Ferguson puts lockdown on UT's Lofton

KNOXVILLE, Tenn. -- Arkansas point guard Eric Ferguson was faced with the challenge of trying to slow down Tennessee guard Chris Lofton, arguably the Southeastern Conference's best pure shooter.

But as difficult as the task seemed, Lofton was never able to find his shooting touch with Ferguson -- and to a lesser extent, Dontell Jefferson -- closely guarding him throughout Arkansas' 73-69 upset at No. 10 Tennessee on Saturday.

Lofton, the SEC's leading 3-point shooter, scored only four points and missed his only 3-point attempt in the first half. The sophomore didn't hit his first 3-pointer until 11 minutes, 14 seconds remained in the game, and he finished with 12 points on 3-of-7 shooting.

"I just wanted to deny him [the ball]," Ferguson said. "He got the ball a couple of times, but I just wanted to chase him around and not let him get off a clean shot."

Lofton was averaging 25.4 points and 6.6 3-pointers over the past five games, but he struggled to find an open shot with Ferguson and Jefferson shadowing him and power forward Darian Townes providing some help defense. Lofton made only 2-of-5 3-point attempts.

Afterward, Arkansas coach Stan Heath said Ferguson was disappointed with himself after he allowed Alabama point guard Ronald Steele to score a career-high 29 points to nearly help the Crimson Tide pull off a win at Bud Walton Arena on Wednesday.

"I think today he wanted to make sure that he did the best job he could," Heath said of Ferguson. "Chris Lofton is a phenomenal player, not just a shooter. He [Ferguson] stayed as close as he could to him [Lofton]; he crowded him."

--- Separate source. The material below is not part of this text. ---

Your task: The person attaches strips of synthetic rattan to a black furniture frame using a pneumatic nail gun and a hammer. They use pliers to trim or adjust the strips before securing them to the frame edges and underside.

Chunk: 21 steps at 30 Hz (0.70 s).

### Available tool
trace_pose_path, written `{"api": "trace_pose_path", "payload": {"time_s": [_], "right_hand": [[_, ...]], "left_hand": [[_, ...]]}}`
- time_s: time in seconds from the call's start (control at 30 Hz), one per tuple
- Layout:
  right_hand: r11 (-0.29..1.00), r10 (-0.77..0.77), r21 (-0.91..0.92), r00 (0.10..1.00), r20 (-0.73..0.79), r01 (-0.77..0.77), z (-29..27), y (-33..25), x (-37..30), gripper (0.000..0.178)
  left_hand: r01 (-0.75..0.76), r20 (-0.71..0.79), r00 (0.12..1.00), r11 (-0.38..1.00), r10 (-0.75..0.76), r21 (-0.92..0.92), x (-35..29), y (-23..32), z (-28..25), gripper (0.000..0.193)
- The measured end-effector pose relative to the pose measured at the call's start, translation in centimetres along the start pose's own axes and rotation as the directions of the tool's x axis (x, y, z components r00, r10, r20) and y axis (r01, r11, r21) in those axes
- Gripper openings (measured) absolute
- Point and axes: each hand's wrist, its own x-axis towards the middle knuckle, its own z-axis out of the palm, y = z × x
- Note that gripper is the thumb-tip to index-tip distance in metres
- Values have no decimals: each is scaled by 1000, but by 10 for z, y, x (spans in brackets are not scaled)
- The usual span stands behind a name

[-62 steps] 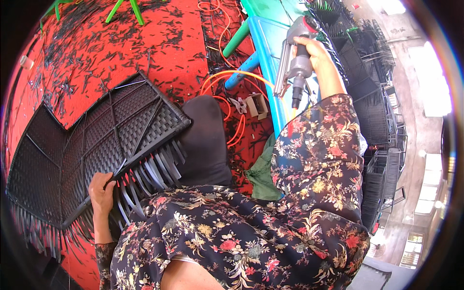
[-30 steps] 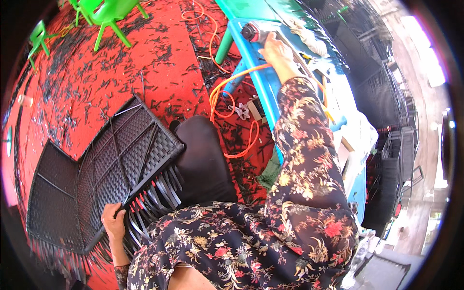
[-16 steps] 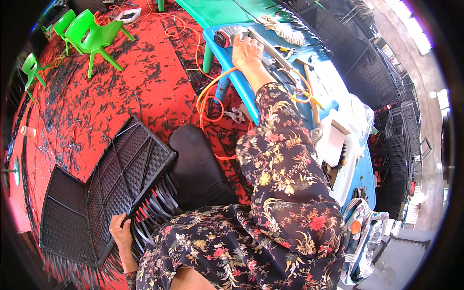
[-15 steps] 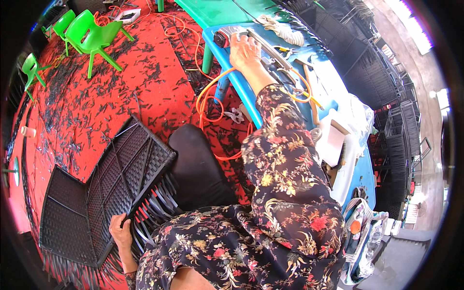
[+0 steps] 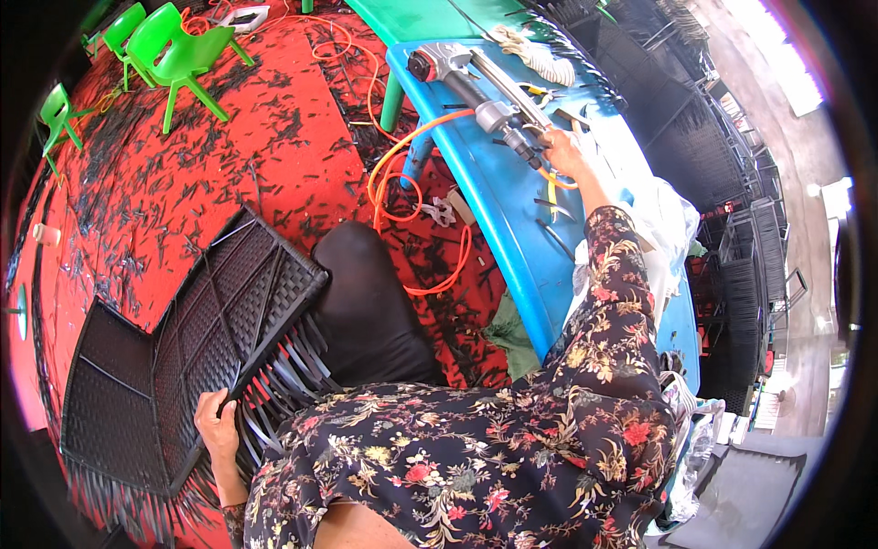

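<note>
My left hand is closed on the edge of a black woven wicker seat frame. The frame leans beside my knee, and loose flat strips hang from its edges. Over the blue table, my right hand has its fingers curled beside the air hose fitting end of a pneumatic stapler. What those fingers hold is hidden. The stapler lies on its side at the far end of the table, with an orange hose attached.
Pliers and a coil of pale rope lie behind the stapler. Green chairs stand on the red floor, which is strewn with black scraps. Clear plastic covers part of the table. Dark woven furniture is stacked at the right.
My right hand has left the stapler and moved right and nearer across the table. The stapler lies there released. My left hand keeps its hold on the seat frame.
</note>
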Motion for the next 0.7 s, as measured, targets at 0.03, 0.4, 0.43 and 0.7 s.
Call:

Brewer makes up for poor shooting

Heading into Saturday, Arkansas guard Ronnie Brewer was the SEC's leading scorer. But he had a bigger impact passing the ball against Tennessee.

Brewer dished out a season-high nine assists to help make up for a poor shooting performance and lead the Razorbacks back from a 14-point deficit. He continually passed to Townes in the paint, and he found other teammates for wide-open shots.

Brewer ran the offense like a point guard, which Arkansas needed considering that the Fayetteville native struggled to find an offensive rhythm.

Brewer scored only six points on 3-of-7 shooting in the first half, and his only basket of the second half came on a 3-pointer that cut Tennessee's lead to 63-57 with 5:47 remaining.

Brewer finished with nine points, 9.5 points below his season scoring average. But he grabbed five rebounds to go along with his game-high nine assists.

"I'm not really a type of player that forces a lot of stuff, so I just let the stuff come to me," Brewer said. "And when the right situation comes, I try to take advantage of it. ... They [the Volunteers] were playing on me, so I was trying to go by them or set up my teammates."



Watson is (Bernard) King for a day

It's unlikely that C.J. Watson will be mistaken any time soon for Bernard King. But Watson looked like the former Tennessee All-American for at least one day.

Rather than wearing his usual No. 32, Watson sported a Tennessee throwback jersey with King's name and No. 53 on it.

"It was just something I talked to the coaches about to give Bernard King some respect," Watson said. "He was a great player at Tennessee."

And the wardrobe change seemed to pay off for Watson, who scored nine points in the first half and led the Volunteers with 17 points. He also added four rebounds and three assists in 35 minutes.

King led the SEC in scoring as a freshman during the 1974-75 season, and he's considered one of the league's greatest players despite leaving Tennessee after his junior year.